Mutterschutz - Beschäftigungsverbot -Arbeitsunfähigkeit
Gericht
BAG
Art der Entscheidung
Revisionsurteil
Datum
05. 07. 1995
Aktenzeichen
5 AZR 135/94
Mutterschutzlohn nach § 11 I 1 MuSchG wird nur geschuldet, wenn allein das ärztliche Beschäftigungsverbot für die Nichtleistung der Arbeit ursächlich ist (st. Rspr. zuletzt BAG, NZA 1995, 837).
Stellt der Arzt Beschwerden fest, die auf der Schwangerschaft beruhen, so hat er zu prüfen und aus ärztlicher Sicht zu entscheiden, ob die schwangere Frau wegen eingetretener Komplikationen arbeitsunfähig krank ist oder ob, ohne daß eine Krankheit vorliegt, zum Schutz des Lebens oder der Gesundheit von Mutter und Kind ein Beschäftigungsverbot geboten ist (§ 3 I MuSchG). Dabei steht dem Arzt ein Beurteilungsspielraum zu.

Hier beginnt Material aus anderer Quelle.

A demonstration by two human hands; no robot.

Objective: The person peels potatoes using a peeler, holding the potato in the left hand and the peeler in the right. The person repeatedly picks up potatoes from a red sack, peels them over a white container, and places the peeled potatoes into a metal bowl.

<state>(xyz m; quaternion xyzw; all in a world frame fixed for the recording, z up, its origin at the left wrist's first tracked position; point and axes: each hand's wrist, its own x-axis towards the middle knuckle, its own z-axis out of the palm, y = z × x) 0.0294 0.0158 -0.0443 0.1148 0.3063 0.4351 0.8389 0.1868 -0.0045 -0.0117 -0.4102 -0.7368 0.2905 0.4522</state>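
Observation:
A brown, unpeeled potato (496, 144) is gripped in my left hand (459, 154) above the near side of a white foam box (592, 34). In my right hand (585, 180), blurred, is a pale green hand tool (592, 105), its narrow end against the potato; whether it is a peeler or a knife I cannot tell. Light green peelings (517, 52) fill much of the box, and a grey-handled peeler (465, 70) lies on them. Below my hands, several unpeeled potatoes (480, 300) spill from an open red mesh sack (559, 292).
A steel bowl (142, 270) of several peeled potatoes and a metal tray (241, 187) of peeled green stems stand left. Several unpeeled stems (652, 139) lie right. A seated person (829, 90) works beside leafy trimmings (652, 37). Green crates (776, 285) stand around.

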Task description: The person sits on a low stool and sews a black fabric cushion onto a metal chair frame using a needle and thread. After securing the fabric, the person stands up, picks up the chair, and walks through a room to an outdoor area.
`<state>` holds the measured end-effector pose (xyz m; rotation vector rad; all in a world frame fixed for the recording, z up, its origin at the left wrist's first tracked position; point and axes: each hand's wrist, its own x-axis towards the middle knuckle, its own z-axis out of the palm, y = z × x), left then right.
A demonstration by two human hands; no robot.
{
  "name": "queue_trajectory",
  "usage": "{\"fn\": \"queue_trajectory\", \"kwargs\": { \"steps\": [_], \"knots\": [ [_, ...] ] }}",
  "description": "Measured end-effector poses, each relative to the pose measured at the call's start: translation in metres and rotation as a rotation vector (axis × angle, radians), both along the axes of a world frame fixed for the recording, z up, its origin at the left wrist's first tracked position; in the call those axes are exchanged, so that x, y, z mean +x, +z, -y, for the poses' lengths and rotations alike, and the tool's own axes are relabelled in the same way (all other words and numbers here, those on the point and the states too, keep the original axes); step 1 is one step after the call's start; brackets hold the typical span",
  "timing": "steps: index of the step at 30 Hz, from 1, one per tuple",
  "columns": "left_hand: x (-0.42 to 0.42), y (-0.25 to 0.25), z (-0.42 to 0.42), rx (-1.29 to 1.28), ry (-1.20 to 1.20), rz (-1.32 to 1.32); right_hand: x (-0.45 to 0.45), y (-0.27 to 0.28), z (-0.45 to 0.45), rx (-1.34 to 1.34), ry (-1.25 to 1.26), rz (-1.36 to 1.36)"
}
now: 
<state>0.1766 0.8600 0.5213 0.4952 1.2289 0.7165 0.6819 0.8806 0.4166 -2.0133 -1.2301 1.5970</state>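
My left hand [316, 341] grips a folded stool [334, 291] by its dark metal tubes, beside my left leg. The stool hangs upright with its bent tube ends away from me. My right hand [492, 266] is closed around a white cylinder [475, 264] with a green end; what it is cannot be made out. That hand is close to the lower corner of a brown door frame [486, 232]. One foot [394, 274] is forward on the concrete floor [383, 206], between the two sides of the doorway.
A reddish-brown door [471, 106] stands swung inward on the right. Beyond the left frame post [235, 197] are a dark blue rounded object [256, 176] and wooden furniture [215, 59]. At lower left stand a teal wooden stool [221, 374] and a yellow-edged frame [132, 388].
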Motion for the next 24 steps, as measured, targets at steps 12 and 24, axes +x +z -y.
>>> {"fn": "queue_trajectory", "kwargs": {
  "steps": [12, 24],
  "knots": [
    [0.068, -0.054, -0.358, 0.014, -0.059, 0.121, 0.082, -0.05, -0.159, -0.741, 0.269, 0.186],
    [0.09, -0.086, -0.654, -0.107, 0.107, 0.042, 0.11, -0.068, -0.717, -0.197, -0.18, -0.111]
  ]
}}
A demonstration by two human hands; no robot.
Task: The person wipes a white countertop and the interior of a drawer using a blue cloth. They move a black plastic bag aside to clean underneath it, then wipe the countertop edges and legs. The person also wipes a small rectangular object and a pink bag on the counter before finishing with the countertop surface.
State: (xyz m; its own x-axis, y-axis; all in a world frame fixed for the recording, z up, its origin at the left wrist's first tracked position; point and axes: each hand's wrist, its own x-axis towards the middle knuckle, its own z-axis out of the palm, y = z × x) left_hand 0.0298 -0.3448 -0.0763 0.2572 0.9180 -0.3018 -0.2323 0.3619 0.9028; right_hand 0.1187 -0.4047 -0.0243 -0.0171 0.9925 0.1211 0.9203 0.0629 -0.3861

Der auf Mutterschutzlohn in Anspruch genommene Arbeitgeber kann geltend machen, daß die Voraussetzungen eines mutterschutzrechtlichen Beschäftigungsverbots nicht vorlagen, sondern eine zur Arbeitsunfähigkeit führende Krankheit bestand.
Allein aufgrund der Mitteilung einzelner Befunde kann im gerichtlichen Verfahren regelmäßig nicht beurteilt werden, ob eine krankheitsbedingte Arbeitsunfähigkeit vorliegt oder das Aussetzen mit der Arbeit aus Gründen des Schwangerschaftsschutzes angeordnet ist.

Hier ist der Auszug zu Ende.